A pooler could well help in the mean time, but you have to consider ordering with care. For example, given "U" upstream, "D" downstream:

U: CREATE TABLE x (a integer, b integer);
D: CREATE TABLE x (a); -- user script syncs
U: INSERT INTO x (a,b) VALUES (1,0);
D: [applies INSERT 1,0]
U: INSERT INTO x (a,b) VALUES (2,0);
U: ALTER TABLE x DROP COLUMN b;
D: ALTER TABLE x DROP COLUMN b; -- user script syncs
U: INSERT INTO x (a) VALUES (3);
D: [ERROR on INSERT of 2,0: no column 'b']

Because the DDL here is transported out of band vs the row data, you can easily create situations where the schema change is applied before the last committed-but-not-yet-replicated data from the upstream that was based on the old schema.

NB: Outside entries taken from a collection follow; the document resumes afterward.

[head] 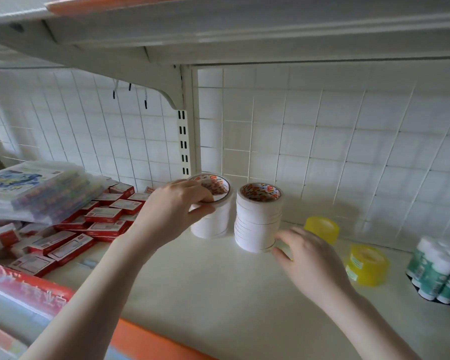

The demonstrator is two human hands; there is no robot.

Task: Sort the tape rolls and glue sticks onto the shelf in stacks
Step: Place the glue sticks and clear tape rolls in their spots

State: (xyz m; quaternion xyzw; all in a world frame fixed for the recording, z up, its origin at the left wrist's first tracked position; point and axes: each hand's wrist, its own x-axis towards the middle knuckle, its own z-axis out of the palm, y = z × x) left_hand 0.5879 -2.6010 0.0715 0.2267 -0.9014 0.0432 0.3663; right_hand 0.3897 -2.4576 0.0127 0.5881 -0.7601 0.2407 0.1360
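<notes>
White tape stack [257, 219] stood upright on the shelf [218, 281]. Right hand [307, 253] was held at its base right side, fingers loosely apart. Left of it, second stack [213, 219] was gripped at top by left hand [177, 211].

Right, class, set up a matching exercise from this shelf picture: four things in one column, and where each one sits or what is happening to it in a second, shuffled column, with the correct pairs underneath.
Column one:
1. left white tape stack
2. right white tape stack
3. yellow tape rolls
4. red boxes

Column two:
A. piled at the left end of the shelf
B. its base touched by the right hand
C. its top roll gripped by the left hand
D. between the white stacks and the glue sticks

Pairs: 1-C, 2-B, 3-D, 4-A
</notes>
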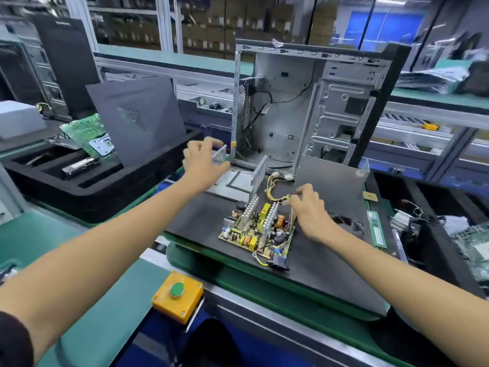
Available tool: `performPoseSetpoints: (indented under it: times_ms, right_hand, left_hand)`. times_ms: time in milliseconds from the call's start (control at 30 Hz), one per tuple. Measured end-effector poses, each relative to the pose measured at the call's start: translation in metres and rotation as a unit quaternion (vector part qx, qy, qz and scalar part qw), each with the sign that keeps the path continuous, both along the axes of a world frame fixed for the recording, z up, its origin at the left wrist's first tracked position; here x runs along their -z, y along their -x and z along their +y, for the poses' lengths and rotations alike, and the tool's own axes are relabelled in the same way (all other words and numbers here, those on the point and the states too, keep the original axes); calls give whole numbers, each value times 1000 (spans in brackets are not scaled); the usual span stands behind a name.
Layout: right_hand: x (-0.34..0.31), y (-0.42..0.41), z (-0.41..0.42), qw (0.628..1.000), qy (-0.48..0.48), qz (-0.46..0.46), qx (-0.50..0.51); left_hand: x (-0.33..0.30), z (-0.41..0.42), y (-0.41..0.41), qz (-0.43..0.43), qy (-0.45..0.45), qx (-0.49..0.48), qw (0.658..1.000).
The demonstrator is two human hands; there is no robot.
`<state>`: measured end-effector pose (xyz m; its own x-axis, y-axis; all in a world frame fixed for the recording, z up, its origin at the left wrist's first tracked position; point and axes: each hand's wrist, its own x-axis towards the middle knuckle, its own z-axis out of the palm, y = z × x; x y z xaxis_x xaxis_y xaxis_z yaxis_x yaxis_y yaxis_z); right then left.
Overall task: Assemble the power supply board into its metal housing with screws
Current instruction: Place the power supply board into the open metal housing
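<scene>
Around my station: case, trays, button box.

Ahead of me an open PC case (304, 107) stands upright on the worktop (79, 274), black cables hanging inside it. To my left a grey side panel (137, 120) leans in a black foam tray (66, 186), with a green board (87, 133) propped beside it and a drive (79, 165) lying in one slot. Near my front edge sits a yellow box (178, 296) with a green button (176, 289) on top. On my right a green RAM stick (377, 229) lies along the black mat (330, 260), and farther right another tray (449, 234) holds blurred parts I cannot make out. Shelves of cartons (211, 25) stand behind.
</scene>
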<state>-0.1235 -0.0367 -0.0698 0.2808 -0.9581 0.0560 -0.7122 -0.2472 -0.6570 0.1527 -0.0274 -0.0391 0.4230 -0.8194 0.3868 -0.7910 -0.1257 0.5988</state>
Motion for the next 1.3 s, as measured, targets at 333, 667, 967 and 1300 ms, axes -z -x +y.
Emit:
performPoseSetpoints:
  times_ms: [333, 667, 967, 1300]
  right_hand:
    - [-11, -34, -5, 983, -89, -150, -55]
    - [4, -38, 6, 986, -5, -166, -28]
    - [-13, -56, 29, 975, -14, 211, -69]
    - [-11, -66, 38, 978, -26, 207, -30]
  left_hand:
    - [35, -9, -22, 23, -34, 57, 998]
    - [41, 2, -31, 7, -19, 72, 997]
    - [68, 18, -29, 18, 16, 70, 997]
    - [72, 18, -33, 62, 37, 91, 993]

To achieve correct ordering, the simplest approach is to record DDL in a table when you perform it on the upstream, and replay it when you see rows in that table appear on the downstream.  You know it's safe to replay it now. This is the essence of what BDR and pglogical do with their DDL replication, but they handle DDL in the middle of transactions that also make row data changes by intercepting writes to the queue table and performing the DDL at the exact point in the transaction where it happened on the upstream. I don't think that's possible with the in-core logical replication yet, and certainly not something a pooler can do.

To do it externally, you have to take note of when a schema change happened on the upstream and apply it on the downstream at or after the point where the downstream has replayed and confirmed up to the upstream lsn where the schema change happened. Then apply the schema change.

A pooler trying to help here must also be very aware of the impact of multi-statements. If you send a single simple query message with a mixture of schema change commands and normal DML, you probably don't want to repeat the DML on downstream nodes or you'll get duplicate rows etc. But ... by unless it embeds transaction control commands, a simple query message executes in a single implicit transaction, so if you extract just the DDL you'll again have ordering issues of upstream vs downstream.

There are even a variety of difficulties to overcome with doing it in core: event triggers don't capture ddl command text and have no facility to turn the internal command representation back into SQL command text, nor do we have any way to turn the internal representation back into a parsenode tree for execution on a downstream's standard_ProcessUtility. However, we can capture raw command text with ProcessUtility_hook now that we have byte-ranges for the query-parts of a multi-part query (yay!), and that works well enough if you also capture the active search_path and apply with the same search_path. It can match the wrong object if extra objects with the same name are present earlier on the search_path on the downstream than on the upstream, so it's not ideal, but that's a weird corner case.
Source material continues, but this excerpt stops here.